**EXERCISE GOAL:**
Print the listing exactly as it stands, and skip any pictures in it.

**DATA SHOWN:**
===
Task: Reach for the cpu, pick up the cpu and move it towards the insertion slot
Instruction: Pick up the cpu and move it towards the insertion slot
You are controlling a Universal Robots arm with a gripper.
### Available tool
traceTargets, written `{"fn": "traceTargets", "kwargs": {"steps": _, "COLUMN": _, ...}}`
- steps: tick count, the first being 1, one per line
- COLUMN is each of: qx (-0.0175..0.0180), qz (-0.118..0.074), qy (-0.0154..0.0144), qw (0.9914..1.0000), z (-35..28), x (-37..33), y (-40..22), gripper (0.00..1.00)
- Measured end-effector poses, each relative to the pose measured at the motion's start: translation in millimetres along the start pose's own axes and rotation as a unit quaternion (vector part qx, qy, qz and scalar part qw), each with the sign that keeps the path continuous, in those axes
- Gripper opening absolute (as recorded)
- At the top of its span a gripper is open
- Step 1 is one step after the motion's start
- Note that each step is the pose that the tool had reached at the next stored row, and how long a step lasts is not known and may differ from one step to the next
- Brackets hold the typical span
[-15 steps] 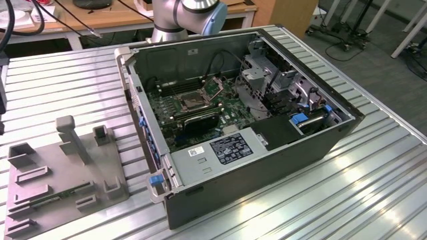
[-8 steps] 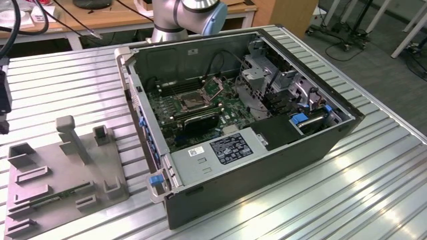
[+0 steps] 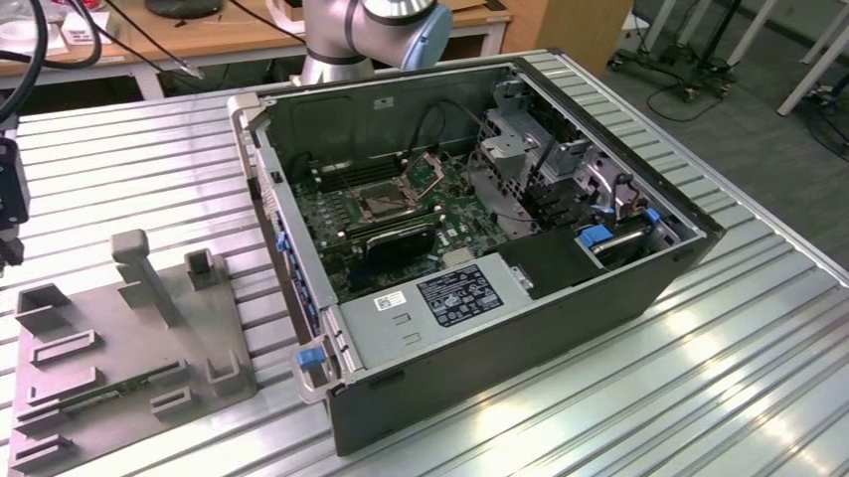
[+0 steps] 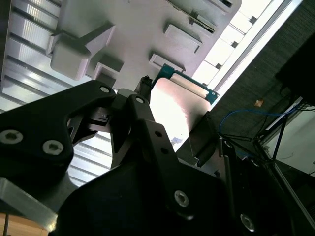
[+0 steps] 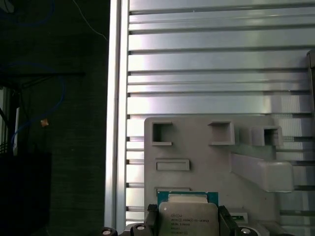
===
**WRITTEN ANSWER:**
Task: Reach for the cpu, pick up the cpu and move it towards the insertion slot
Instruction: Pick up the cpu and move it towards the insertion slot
You are controlling a Universal Robots arm with a gripper.
### Available tool
traceTargets, written `{"fn": "traceTargets", "kwargs": {"steps": _, "COLUMN": _, ...}}`
- steps: tick count, the first being 1, one per line
- COLUMN is each of: qx (-0.0175..0.0180), qz (-0.118..0.074), qy (-0.0154..0.0144), qw (0.9914..1.0000), z (-35..28), x (-37..33), y (-40..22), gripper (0.00..1.00)
- Measured end-effector poses, each relative to the pose measured at the motion's start: translation in millimetres along the start pose's own axes and rotation as a unit quaternion (vector part qx, qy, qz and scalar part qw), each with the sign that keeps the path continuous, in those axes
- Gripper opening absolute (as recorded)
- At the top of its span a gripper is open
- Step 1 is one step after the motion's start
- Note that each step is the pose that the tool had reached at the next stored row, and how long a step lasts is not known and may differ from one step to the next
- Brackets hold the typical span
[-15 steps] 
[-8 steps] 
[+0 steps] 
[+0 steps] 
[+0 steps] 

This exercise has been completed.